** Task prompt **
Reproduce only the lines below from the line containing "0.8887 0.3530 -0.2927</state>" to the line containing "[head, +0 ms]", exactly as written, with both end lines kept. Omit the pictures.

[Stored entries]
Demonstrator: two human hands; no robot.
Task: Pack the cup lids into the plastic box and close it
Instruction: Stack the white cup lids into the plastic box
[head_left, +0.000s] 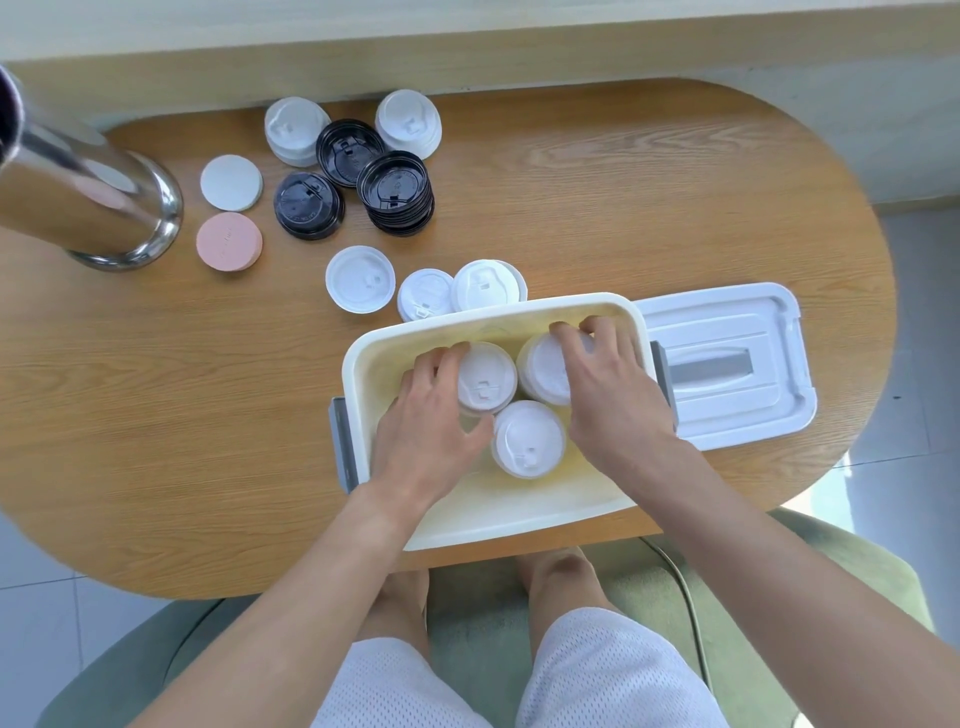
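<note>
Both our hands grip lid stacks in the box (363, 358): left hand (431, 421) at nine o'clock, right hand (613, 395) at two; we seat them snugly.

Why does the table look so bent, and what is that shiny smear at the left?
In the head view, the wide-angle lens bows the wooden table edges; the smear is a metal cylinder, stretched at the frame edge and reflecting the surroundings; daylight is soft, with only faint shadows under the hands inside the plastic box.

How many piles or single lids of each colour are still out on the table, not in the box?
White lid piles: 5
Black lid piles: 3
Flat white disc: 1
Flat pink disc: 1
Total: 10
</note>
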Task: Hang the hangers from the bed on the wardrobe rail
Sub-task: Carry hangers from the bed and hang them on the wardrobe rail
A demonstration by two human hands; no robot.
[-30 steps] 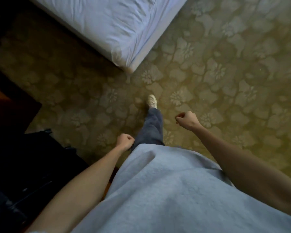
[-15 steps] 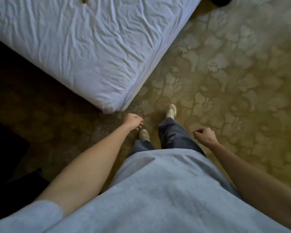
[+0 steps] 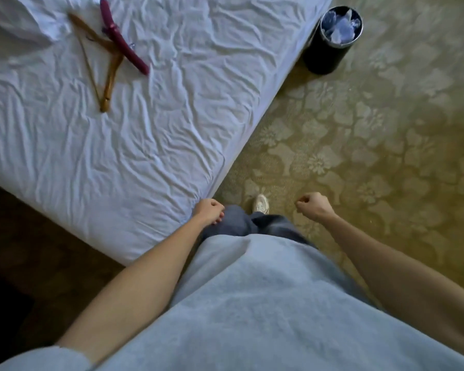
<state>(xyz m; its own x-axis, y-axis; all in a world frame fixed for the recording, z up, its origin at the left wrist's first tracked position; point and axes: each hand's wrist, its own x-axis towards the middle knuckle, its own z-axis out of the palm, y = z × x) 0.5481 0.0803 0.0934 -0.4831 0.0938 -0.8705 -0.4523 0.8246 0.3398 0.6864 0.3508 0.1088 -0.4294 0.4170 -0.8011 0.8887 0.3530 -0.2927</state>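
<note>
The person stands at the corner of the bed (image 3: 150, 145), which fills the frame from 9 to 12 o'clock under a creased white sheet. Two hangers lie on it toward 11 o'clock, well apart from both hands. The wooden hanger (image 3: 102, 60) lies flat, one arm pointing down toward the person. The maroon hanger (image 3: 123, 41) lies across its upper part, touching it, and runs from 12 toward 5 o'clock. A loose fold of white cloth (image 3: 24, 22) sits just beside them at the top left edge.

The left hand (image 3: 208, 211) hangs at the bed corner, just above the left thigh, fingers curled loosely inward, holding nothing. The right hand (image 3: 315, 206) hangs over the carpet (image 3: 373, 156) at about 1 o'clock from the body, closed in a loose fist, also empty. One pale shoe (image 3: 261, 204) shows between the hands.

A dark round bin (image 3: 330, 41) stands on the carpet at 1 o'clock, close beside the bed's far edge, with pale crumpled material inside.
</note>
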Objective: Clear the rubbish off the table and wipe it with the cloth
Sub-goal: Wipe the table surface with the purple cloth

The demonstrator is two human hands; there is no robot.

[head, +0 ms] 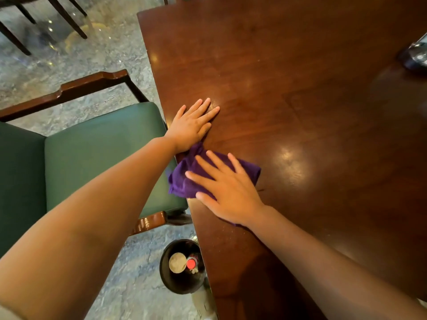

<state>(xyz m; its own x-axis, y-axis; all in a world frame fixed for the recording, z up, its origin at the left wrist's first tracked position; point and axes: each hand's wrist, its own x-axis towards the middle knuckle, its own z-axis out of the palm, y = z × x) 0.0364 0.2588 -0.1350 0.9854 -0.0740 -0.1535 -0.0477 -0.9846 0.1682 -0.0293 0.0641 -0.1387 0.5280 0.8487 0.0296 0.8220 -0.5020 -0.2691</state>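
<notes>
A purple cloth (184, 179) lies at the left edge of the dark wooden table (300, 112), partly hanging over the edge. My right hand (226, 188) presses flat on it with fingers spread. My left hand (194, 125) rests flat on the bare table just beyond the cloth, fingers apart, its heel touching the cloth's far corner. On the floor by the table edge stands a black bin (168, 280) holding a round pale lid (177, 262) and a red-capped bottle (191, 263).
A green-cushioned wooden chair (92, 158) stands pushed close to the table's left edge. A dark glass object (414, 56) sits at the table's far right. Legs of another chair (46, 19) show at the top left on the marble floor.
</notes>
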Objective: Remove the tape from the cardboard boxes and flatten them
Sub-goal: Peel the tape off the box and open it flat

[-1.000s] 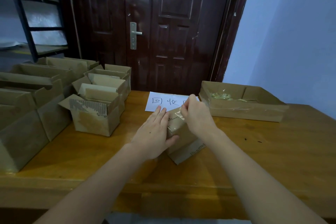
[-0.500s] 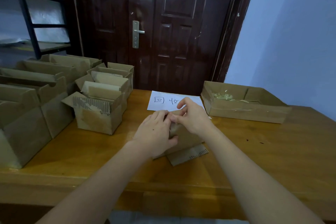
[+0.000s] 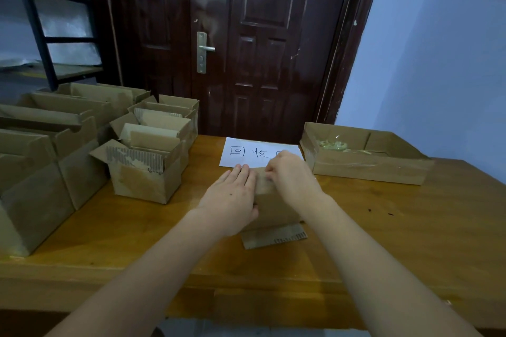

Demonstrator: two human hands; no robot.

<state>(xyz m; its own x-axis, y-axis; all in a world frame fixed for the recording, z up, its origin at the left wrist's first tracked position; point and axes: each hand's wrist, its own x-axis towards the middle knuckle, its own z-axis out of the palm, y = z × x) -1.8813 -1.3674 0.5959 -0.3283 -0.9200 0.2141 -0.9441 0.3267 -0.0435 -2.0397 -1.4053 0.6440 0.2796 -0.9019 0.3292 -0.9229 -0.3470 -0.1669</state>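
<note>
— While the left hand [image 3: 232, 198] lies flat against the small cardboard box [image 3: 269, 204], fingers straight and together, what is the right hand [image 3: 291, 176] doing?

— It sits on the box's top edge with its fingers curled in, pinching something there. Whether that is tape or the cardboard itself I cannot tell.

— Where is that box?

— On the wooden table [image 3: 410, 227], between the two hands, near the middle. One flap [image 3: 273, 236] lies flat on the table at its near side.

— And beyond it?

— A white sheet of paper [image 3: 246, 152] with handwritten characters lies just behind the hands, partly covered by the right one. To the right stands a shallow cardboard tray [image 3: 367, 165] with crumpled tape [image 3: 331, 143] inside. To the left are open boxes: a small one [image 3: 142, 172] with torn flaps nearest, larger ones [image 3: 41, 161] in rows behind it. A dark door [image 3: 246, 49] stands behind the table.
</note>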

** Response **
<state>(xyz m; its own x-axis, y-axis; all in a world frame fixed for the recording, z up, its origin at the left wrist's first tracked position; point and axes: each hand's wrist, its own x-axis towards the middle knuckle, its own z-axis out of the palm, y = z × x) 0.5481 0.0803 0.0934 -0.4831 0.0938 -0.8705 -0.4523 0.8246 0.3398 0.6864 0.3508 0.1088 -0.4294 0.4170 -0.8011 0.8887 0.3530 -0.2927</state>
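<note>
The person stands at the corner of the bed (image 3: 150, 145), which fills the frame from 9 to 12 o'clock under a creased white sheet. Two hangers lie on it toward 11 o'clock, well apart from both hands. The wooden hanger (image 3: 102, 60) lies flat, one arm pointing down toward the person. The maroon hanger (image 3: 123, 41) lies across its upper part, touching it, and runs from 12 toward 5 o'clock. A loose fold of white cloth (image 3: 24, 22) sits just beside them at the top left edge.

The left hand (image 3: 208, 211) hangs at the bed corner, just above the left thigh, fingers curled loosely inward, holding nothing. The right hand (image 3: 315, 206) hangs over the carpet (image 3: 373, 156) at about 1 o'clock from the body, closed in a loose fist, also empty. One pale shoe (image 3: 261, 204) shows between the hands.

A dark round bin (image 3: 330, 41) stands on the carpet at 1 o'clock, close beside the bed's far edge, with pale crumpled material inside.
</note>
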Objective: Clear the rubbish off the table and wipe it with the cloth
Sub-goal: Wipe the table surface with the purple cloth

The demonstrator is two human hands; there is no robot.

[head, +0 ms] 

This exercise has been answered in full.